**Exercise**
Lines below that hold the word "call" must be copied in full.

**Supplied records**

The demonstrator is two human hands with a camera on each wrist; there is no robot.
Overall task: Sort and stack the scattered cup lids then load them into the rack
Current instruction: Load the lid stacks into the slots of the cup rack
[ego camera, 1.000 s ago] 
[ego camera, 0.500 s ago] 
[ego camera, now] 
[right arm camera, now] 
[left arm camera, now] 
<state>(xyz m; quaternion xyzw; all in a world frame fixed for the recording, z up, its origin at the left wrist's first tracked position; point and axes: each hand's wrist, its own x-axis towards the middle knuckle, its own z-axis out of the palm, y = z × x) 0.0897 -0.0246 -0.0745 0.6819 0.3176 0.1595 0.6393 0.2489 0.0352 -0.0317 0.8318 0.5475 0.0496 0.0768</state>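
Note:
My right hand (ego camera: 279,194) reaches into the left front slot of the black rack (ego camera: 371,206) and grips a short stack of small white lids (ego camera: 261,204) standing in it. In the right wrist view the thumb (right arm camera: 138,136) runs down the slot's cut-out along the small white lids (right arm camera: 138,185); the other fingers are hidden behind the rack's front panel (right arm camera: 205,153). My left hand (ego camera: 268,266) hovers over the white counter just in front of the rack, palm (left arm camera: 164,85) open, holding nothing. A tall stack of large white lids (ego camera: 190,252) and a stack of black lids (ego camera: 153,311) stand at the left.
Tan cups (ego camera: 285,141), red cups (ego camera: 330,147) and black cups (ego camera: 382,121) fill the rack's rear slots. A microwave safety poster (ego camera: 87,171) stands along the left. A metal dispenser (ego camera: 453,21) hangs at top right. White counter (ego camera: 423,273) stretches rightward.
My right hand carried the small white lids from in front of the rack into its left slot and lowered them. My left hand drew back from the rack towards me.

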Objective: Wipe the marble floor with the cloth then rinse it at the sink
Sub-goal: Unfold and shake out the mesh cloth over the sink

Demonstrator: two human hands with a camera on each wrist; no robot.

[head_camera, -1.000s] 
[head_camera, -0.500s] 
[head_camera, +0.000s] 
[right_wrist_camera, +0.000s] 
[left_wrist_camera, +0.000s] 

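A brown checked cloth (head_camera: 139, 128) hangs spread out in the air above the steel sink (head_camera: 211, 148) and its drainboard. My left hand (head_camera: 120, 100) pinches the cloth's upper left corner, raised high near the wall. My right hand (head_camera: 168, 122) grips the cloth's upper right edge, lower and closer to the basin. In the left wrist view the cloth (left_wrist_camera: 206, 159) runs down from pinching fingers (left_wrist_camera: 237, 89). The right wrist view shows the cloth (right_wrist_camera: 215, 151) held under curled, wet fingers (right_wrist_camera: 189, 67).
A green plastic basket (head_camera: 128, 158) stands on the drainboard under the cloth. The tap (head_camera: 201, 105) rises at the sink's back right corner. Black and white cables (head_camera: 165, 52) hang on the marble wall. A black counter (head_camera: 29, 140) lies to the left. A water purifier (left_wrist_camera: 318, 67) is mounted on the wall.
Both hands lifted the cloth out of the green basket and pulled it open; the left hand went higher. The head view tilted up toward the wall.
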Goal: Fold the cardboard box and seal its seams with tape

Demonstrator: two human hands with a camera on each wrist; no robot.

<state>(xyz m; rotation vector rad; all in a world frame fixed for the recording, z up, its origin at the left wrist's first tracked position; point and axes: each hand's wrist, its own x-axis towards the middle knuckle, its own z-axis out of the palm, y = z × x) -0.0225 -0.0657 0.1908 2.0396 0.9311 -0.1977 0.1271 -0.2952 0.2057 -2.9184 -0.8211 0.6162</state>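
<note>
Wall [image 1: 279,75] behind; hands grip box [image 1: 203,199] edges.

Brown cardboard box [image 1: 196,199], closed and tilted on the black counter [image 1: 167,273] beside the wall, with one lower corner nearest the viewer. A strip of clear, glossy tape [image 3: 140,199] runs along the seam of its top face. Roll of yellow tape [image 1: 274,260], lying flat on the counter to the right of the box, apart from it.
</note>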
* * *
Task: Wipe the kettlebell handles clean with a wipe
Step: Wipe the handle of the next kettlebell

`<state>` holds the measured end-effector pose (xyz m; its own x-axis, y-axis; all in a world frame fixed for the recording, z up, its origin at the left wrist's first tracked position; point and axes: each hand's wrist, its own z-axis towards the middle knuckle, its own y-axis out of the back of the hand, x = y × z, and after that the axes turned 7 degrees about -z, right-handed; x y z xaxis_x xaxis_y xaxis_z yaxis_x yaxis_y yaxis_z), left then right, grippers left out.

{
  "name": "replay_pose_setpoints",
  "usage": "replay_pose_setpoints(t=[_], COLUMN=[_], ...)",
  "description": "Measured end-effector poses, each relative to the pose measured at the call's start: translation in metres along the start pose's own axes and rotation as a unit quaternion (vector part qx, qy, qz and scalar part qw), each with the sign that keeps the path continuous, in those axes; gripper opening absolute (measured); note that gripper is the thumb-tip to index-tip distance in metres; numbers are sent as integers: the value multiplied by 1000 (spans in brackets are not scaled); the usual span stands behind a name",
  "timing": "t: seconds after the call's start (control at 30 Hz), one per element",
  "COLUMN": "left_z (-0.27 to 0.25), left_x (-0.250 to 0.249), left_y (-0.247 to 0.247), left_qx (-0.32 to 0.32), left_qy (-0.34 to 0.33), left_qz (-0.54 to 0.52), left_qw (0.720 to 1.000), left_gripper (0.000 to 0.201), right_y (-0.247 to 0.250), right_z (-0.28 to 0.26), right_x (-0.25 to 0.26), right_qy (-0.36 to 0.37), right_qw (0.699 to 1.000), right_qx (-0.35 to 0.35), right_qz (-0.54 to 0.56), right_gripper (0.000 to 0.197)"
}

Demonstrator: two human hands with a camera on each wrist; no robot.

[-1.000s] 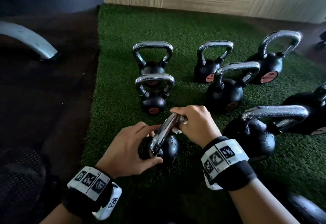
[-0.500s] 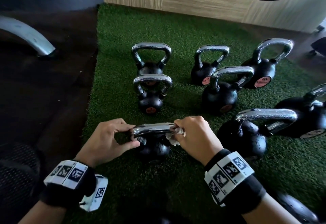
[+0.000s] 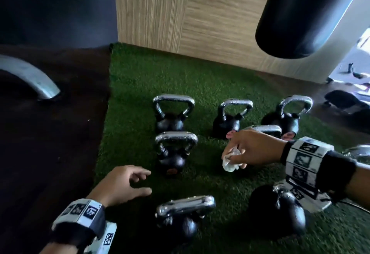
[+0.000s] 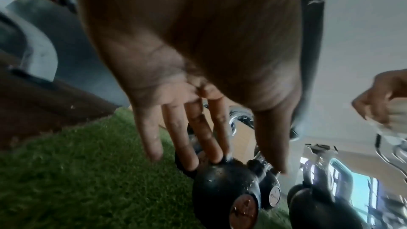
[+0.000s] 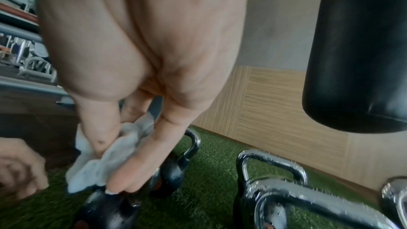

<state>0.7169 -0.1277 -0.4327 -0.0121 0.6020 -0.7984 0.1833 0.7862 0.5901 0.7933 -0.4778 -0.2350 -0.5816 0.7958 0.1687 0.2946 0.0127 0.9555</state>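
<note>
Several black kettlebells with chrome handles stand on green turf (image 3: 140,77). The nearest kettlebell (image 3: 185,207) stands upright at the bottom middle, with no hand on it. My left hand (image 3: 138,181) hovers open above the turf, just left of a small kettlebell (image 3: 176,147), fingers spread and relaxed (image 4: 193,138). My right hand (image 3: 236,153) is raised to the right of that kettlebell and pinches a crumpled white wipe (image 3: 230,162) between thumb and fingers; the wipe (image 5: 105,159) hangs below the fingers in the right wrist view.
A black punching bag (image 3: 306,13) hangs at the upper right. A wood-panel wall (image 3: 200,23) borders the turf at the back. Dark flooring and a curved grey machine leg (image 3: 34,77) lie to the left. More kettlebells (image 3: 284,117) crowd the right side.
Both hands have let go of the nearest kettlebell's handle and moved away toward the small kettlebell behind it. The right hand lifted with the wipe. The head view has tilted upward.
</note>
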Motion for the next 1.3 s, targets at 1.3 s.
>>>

**Exercise result**
  "description": "Measured end-effector poses, each relative to the pose measured at the call's start: translation in metres along the start pose's own axes and rotation as a unit quaternion (vector part qx, qy, qz and scalar part qw), each with the sign that keeps the path continuous, in those axes; gripper opening absolute (measured); note that gripper is the thumb-tip to index-tip distance in metres; numbers are sent as integers: the value multiplied by 1000 (spans in brackets are not scaled); the usual span stands behind a name",
  "timing": "t: seconds after the call's start (control at 30 Hz), one per element",

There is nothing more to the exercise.